Pelajaran lainnya bisa ditemukan dalam hadis Nabi Muhammad SAW: “Tanda orang yang berakal adalah seringnya ia merenung dan diam, serta banyaknya ia memikirkan akhir hayatnya”- (HR Ad-Daylami). Ini adalah bukti lain bahwa Islam mengharapkan umatnya untuk berpikir secara mendalam dan kritis tentang dunia dan alam semesta ini.
Meneliti dan Mengkaji Makhluk Ciptaan Allah
“Sesungguhnya dalam penciptaan langit dan bumi, dan pergantian malam dan siang terdapat tanda-tanda bagi ulil-albab.” (QS. Ali Imran: 190). Ayat ini menunjukkan bahwa Islam mendorong umatnya untuk mengkaji dan meneliti segala hal yang ada di alam ini. Meneliti dan mengkaji segala ciptaan Tuhan, baik dari segi sains maupun ilmu pengetahuan lainnya, adalah bagian dari ibadah dalam Islam. Segala pengetahuan yang didapatkan dari penelitian dan pengkajian bisa menjadi sarana yang mendekatkan diri kita kepada Allah SWT, sebab dengan memahami ciptaan-Nya maka kita akan semakin memahami kebesaran dan kemahakuasaan-Nya.
Batasan dalam Berpikir
Meskipun Islam menganjurkan pemikiran kritis dan penelitian, ada beberapa batasan yang ditetapkan. Salah satunya adalah larangan memikirkan hakikat Allah SWT. Dalam sebuah hadits diriwayatkan, Rasulullah SAW bersabda, “Renungkanlah mengenai alam ciptaan Allah, dan jangan kalian renungkan mengenai Allah.” (HR. Ad-Daruquthni).

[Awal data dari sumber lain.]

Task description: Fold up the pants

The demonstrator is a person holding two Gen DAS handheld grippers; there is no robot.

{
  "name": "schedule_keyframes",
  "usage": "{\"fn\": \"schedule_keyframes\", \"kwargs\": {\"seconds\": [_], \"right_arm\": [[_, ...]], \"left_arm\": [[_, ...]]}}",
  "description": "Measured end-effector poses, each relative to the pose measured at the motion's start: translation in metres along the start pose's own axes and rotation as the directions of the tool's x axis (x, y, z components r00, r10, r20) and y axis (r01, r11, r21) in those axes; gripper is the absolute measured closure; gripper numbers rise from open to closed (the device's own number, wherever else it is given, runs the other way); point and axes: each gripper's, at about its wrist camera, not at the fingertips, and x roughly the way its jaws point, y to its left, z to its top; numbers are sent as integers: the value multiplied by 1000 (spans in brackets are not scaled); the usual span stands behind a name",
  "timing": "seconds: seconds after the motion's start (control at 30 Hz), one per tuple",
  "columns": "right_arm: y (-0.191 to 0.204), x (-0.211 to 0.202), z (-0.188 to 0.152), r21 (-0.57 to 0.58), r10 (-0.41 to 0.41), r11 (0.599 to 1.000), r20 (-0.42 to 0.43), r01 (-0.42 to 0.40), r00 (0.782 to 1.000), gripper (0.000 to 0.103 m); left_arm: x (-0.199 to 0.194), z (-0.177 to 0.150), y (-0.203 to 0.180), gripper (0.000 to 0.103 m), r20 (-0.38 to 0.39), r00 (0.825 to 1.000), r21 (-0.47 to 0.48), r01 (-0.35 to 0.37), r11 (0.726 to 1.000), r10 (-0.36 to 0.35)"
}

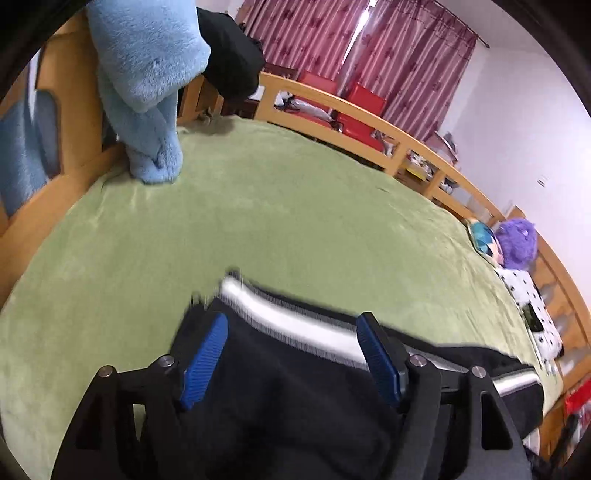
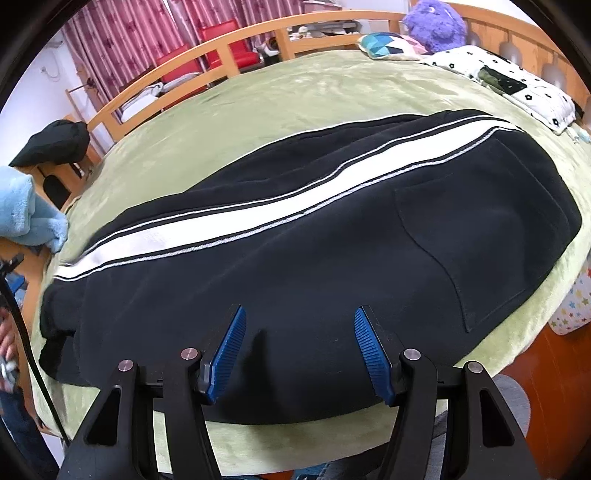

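Blue ribbed pads on both claws stand apart w/ nothing pinched. Left gripper (image 1: 291, 354) hovers over the leg end of the pants (image 2: 314, 236), jaws wide, dark fabric showing between them but the pads don't press on it; its view is smeared there, so can't tell if the tips brush the cloth. Right gripper (image 2: 299, 350) hangs over the near edge of the garment, approx mid-length, jaws likewise spread and empty. As for progress: looks to me like the first fold is done, i.e. one leg laid over the other, since the pants lie as a single long band w/ the white side stripe (image 2: 258, 210) running along the top from hem to waist. What's left, I'd say, is the crosswise folding, hem end brought toward the waist, maybe twice. Pants are black, thick and fleecy-looking, stripe edged w/ thin grey piping, a patch pocket (image 2: 491, 236) stitched near the waist end on the right. They lie fairly flat, few wrinkles, along the near side of the green blanket (image 2: 288, 96) on the wooden-railed bed. Further out: a pale blue fluffy garment (image 1: 147, 74) at the bed's left end, spotted pillow (image 2: 524, 88) and purple plush (image 2: 436, 22) at the far right.
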Motion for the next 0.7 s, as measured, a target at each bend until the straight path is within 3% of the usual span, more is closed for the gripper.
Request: {"fn": "schedule_keyframes", "kwargs": {"seconds": [0.17, 0.3, 0.4, 0.5, 0.6, 0.63, 0.67, 0.7], "right_arm": [[6, 1, -8, -24, 25, 999, -10, -25, 1000, 42], [9, 1, -14, -38, 19, 999, -22, -20, 1000, 42], [5, -3, -14, -30, 8, 1000, -19, -8, 1000, 42], [1, -4, -15, -12, -8, 1000, -20, 8, 1000, 42], [1, -1, -13, -3, -21, 1000, -24, 21, 999, 42], [0, -1, -12, -2, -22, 1000, -25, 22, 999, 42], [2, 0, -11, -2, -23, 1000, -25, 23, 999, 42], [3, 1, -10, -2, -22, 1000, -25, 22, 999, 42]], "left_arm": [[13, -53, 8, 30, -121, 992, -32, 41, 999, -44], [39, -82, 34, 32, -201, 979, -145, -63, 988, 33], [44, -88, 57, 32, -169, 986, -270, -38, 962, -9], [47, -82, 69, 36, -120, 993, -317, -51, 947, 13], [55, -74, 69, 43, -101, 994, -320, -63, 945, 31], [57, -72, 69, 52, -94, 995, -327, -70, 942, 41], [60, -70, 70, 71, -86, 996, -339, -57, 939, 30], [64, -68, 72, 79, -91, 996, -357, -35, 933, 3]]}}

Hal ini bukan berarti bahwa kita tidak boleh mempelajari atribut dan sifat-sifat Allah yang telah dijelaskan dalam Al-Qur’an dan Hadits. Yang dimaksud di sini adalah bahwa kita tidak diizinkan untuk mencoba memikirkan atau memahami hakikat esensial Allah SWT, karena itu adalah sesuatu yang berada di luar batas pemahaman manusia.
Kesimpulan
Islam memberikan pentingnya berpikir kritis, meneliti, dan mengkaji sejauh itu mengarah pada pemahaman yang lebih baik tentang ciptaan Allah dan dunia ini. Sementara, batasan dalam berpikir hanyalah tindakan pencegahan untuk tidak memasuki area yang tidak bisa dipahami oleh akal manusia, contohnya memikirkan hakikat dari Allah SWT. Dengan demikian, dalam Islam, pengetahuan dan keimanan berjalan bersama dalam cara yang seimbang dan harmonis.